__WORK TO COMPLETE__
Copy out the entries below exactly as they stand, but only from the line containing "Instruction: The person" through the line containing "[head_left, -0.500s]".

DATASET CONTENT START

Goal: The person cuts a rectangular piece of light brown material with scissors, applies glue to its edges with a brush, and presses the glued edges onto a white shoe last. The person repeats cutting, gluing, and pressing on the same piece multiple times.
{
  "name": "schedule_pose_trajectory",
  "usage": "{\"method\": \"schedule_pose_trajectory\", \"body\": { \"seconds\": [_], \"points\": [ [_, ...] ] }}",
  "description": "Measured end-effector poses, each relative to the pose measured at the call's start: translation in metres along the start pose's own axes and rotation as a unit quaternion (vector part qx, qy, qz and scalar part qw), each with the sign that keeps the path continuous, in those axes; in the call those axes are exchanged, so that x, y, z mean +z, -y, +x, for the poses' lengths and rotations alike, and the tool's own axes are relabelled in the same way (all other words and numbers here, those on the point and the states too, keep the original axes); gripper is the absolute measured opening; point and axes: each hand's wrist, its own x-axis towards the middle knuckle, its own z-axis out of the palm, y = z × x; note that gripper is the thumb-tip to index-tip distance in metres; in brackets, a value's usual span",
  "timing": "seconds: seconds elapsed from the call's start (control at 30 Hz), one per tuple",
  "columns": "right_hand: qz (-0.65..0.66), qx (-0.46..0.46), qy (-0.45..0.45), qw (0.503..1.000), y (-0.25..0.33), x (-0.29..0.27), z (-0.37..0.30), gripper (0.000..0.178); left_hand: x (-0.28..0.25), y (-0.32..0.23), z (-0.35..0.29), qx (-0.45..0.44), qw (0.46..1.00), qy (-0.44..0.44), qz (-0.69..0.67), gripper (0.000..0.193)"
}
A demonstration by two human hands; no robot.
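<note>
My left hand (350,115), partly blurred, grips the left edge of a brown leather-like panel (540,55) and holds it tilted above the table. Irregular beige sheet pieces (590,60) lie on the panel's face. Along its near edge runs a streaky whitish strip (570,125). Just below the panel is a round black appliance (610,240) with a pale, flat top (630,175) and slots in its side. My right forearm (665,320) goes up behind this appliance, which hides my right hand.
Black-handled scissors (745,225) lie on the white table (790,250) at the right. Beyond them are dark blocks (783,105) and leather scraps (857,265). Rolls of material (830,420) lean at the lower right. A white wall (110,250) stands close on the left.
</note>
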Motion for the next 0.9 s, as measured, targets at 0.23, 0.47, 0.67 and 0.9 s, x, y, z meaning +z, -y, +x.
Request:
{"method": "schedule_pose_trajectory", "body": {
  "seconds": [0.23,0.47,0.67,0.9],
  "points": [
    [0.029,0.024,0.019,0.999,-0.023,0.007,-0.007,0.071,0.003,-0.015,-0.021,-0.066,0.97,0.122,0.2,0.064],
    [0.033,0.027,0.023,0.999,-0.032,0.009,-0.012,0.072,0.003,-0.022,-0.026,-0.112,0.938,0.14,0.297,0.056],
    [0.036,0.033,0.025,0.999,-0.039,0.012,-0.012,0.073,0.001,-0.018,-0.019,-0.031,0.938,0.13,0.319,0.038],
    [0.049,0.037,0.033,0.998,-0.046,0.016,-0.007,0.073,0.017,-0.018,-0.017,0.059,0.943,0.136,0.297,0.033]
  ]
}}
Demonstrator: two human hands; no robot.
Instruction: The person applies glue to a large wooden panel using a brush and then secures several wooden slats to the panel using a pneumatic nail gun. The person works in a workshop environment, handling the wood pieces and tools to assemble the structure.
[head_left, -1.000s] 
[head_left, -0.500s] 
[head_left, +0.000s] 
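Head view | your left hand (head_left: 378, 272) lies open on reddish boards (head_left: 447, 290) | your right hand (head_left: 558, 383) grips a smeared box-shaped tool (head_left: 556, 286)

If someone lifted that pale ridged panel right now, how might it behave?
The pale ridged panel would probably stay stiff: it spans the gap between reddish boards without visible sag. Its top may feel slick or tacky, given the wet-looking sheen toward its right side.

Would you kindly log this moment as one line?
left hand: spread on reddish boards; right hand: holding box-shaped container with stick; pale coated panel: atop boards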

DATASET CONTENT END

__SOLUTION__
Instruction: The person applies glue to a large wooden panel using a brush and then secures several wooden slats to the panel using a pneumatic nail gun. The person works in a workshop environment, handling the wood pieces and tools to assemble the structure.
[head_left, -1.000s] 
[head_left, -0.500s] 

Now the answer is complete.